Task directions — Repeat the listing below in full, keeping each word as given.

Recorded information —

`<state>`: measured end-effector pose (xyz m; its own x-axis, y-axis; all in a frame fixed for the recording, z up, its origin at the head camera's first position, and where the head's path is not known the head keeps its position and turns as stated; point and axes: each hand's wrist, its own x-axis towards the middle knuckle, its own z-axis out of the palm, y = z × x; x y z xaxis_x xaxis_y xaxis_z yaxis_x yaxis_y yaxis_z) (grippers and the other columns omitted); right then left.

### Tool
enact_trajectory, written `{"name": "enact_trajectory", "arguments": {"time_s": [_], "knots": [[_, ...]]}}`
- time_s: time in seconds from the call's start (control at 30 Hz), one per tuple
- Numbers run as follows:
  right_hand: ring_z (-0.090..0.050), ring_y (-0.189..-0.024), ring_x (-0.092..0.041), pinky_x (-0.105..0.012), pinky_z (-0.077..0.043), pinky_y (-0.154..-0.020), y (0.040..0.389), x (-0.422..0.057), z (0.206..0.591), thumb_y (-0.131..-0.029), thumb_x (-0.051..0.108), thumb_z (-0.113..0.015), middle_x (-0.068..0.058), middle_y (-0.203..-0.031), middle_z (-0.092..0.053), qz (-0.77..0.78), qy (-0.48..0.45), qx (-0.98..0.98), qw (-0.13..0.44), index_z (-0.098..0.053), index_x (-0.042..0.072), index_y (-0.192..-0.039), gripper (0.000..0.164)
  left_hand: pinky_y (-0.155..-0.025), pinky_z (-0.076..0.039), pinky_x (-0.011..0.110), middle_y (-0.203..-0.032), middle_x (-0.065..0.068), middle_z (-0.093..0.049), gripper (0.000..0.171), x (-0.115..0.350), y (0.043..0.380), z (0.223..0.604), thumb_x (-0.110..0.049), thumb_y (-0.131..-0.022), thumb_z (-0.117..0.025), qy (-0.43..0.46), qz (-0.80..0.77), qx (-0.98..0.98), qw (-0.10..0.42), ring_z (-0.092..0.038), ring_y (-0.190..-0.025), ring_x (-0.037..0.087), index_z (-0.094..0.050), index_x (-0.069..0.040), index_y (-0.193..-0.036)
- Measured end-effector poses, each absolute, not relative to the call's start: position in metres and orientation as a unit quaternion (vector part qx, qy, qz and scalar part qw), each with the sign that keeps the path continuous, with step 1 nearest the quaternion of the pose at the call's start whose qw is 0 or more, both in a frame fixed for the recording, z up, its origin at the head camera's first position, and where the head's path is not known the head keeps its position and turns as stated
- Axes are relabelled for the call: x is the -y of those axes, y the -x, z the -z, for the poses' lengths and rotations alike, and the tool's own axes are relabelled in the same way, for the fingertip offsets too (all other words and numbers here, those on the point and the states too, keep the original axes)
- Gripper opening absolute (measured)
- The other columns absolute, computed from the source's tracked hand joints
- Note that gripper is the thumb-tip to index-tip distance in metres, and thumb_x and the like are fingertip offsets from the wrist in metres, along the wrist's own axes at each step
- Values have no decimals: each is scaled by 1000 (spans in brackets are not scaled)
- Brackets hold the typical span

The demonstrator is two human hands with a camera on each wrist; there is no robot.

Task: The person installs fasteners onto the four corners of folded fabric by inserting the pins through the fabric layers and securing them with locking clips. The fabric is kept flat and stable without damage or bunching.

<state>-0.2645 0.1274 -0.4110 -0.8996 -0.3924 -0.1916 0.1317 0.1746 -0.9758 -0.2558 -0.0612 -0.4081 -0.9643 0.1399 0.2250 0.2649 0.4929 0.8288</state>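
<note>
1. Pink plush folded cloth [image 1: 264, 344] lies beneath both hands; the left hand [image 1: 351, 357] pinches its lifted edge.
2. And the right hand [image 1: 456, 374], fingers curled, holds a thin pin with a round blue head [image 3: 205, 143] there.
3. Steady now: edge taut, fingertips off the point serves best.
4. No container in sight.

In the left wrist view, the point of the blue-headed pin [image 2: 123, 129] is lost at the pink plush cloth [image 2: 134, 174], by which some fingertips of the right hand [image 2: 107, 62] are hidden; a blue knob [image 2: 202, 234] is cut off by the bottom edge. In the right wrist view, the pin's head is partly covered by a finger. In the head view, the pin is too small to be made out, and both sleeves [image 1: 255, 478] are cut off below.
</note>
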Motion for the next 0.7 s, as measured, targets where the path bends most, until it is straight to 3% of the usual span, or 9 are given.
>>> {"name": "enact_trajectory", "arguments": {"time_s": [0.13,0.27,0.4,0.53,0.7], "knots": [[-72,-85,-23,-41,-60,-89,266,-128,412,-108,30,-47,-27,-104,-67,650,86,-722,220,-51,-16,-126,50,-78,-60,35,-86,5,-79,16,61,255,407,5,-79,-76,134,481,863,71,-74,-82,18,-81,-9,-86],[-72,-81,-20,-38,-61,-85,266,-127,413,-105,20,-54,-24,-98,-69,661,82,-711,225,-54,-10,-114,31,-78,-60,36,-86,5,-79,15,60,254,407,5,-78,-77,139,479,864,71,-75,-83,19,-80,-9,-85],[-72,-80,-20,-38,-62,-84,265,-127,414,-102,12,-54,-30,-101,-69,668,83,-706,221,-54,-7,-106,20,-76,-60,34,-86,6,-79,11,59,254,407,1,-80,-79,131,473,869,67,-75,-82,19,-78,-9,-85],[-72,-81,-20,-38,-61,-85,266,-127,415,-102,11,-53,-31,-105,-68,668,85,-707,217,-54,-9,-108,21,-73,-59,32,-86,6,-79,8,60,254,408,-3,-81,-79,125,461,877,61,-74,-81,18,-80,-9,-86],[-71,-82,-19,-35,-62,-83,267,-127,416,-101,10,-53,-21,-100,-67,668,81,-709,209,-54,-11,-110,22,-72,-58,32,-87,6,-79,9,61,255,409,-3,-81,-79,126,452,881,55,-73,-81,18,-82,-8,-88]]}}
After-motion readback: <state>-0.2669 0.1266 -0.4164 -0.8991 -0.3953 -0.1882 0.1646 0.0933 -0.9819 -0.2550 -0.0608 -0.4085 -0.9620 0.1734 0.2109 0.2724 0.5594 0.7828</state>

Answer below —
`<state>`: measured end-effector pose (xyz m; its own x-axis, y-axis; all in a frame fixed for the recording, z up, its origin at the head camera's first position, and where the head's path is not known the head keeps its position and turns as stated; point and axes: each hand's wrist, its own x-axis towards the middle knuckle, its own z-axis out of the palm, y = z × x; x y z xaxis_x xaxis_y xaxis_z yaxis_x yaxis_y yaxis_z) (grippers and the other columns omitted); right then left.

### Tool
enact_trajectory, written `{"name": "enact_trajectory", "arguments": {"time_s": [_], "knots": [[_, ...]]}}`
- time_s: time in seconds from the call's start (control at 30 Hz), one per tuple
- Numbers run as follows:
  right_hand: ring_z (-0.090..0.050), ring_y (-0.189..-0.024), ring_x (-0.092..0.041), pinky_x (-0.105..0.012), pinky_z (-0.077..0.043), pinky_y (-0.154..-0.020), y (0.040..0.389), x (-0.422..0.057), z (0.206..0.591), thumb_y (-0.131..-0.029), thumb_x (-0.051..0.108), thumb_z (-0.113..0.015), middle_x (-0.068..0.058), middle_y (-0.203..-0.031), middle_z (-0.092..0.053), qz (-0.77..0.78), qy (-0.48..0.45), qx (-0.98..0.98), qw (-0.13..0.44), index_z (-0.098..0.053), index_x (-0.042..0.072), index_y (-0.192..-0.039), gripper (0.000..0.164)
  left_hand: pinky_y (-0.155..-0.025), pinky_z (-0.076..0.039), pinky_x (-0.011..0.110), middle_y (-0.203..-0.032), middle_x (-0.065..0.068), middle_z (-0.093..0.049), gripper (0.000..0.171), x (-0.115..0.350), y (0.043..0.380), z (0.223..0.604), thumb_x (-0.110..0.049), thumb_y (-0.131..-0.022), thumb_z (-0.117..0.025), qy (-0.43..0.46), qz (-0.80..0.77), qx (-0.98..0.98), qw (-0.10..0.42), ring_z (-0.092..0.038), ring_y (-0.190..-0.025), ring_x (-0.037..0.087), index_z (-0.094..0.050), index_x (-0.069..0.040), index_y (-0.193..-0.036)
- Measured end-effector poses, each absolute, not relative to the call's start: position in metres and orientation as a unit quaternion (vector part qx, qy, qz and scalar part qw), each with the sign that keeps the path continuous, with step 1 nearest the quaternion of the pose at the call's start whose qw is 0 or more, both in a frame fixed for the recording, z up, its origin at the head camera's first position, and where the head's path is not known the head keeps its position and turns as stated
- Axes are relabelled for the call: x is the -y of those axes, y the -x, z the -z, for the poses' lengths and rotations alike, and the tool's own axes are relabelled in the same way, for the fingertip offsets too (all other words and numbers here, those on the point and the states too, keep the original axes)
- Gripper opening absolute (measured)
- The other columns absolute, computed from the source's tracked hand joints
- Note that gripper is the thumb-tip to index-tip distance in metres, and thumb_x and the like are fingertip offsets from the wrist in metres, along the wrist's own axes at each step
- Values have no decimals: each is scaled by 1000 (spans in brackets are not scaled)
- Brackets hold the typical span

The demonstrator is two human hands with a camera on each wrist; there is no robot.

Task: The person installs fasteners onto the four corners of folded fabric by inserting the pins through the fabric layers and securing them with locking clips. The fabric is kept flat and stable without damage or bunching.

<state>-0.2645 0.1274 -0.4110 -0.8996 -0.3924 -0.1916 0.1317 0.1746 -0.9758 -0.2558 -0.0612 -0.4081 -0.9643 0.1399 0.2250 0.2649 0.4929 0.8288</state>
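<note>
1. Pink plush folded cloth [image 1: 264, 344] lies beneath both hands; the left hand [image 1: 351, 357] pinches its lifted edge.
2. And the right hand [image 1: 456, 374], fingers curled, holds a thin pin with a round blue head [image 3: 205, 143] there.
3. Steady now: edge taut, fingertips off the point serves best.
4. No container in sight.

In the left wrist view, the point of the blue-headed pin [image 2: 123, 129] is lost at the pink plush cloth [image 2: 134, 174], by which some fingertips of the right hand [image 2: 107, 62] are hidden; a blue knob [image 2: 202, 234] is cut off by the bottom edge. In the right wrist view, the pin's head is partly covered by a finger. In the head view, the pin is too small to be made out, and both sleeves [image 1: 255, 478] are cut off below.
</note>
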Motion for the next 0.7 s, as measured, targets where the path bends most, until it is straight to 3% of the usual span, or 9 are given.
>>> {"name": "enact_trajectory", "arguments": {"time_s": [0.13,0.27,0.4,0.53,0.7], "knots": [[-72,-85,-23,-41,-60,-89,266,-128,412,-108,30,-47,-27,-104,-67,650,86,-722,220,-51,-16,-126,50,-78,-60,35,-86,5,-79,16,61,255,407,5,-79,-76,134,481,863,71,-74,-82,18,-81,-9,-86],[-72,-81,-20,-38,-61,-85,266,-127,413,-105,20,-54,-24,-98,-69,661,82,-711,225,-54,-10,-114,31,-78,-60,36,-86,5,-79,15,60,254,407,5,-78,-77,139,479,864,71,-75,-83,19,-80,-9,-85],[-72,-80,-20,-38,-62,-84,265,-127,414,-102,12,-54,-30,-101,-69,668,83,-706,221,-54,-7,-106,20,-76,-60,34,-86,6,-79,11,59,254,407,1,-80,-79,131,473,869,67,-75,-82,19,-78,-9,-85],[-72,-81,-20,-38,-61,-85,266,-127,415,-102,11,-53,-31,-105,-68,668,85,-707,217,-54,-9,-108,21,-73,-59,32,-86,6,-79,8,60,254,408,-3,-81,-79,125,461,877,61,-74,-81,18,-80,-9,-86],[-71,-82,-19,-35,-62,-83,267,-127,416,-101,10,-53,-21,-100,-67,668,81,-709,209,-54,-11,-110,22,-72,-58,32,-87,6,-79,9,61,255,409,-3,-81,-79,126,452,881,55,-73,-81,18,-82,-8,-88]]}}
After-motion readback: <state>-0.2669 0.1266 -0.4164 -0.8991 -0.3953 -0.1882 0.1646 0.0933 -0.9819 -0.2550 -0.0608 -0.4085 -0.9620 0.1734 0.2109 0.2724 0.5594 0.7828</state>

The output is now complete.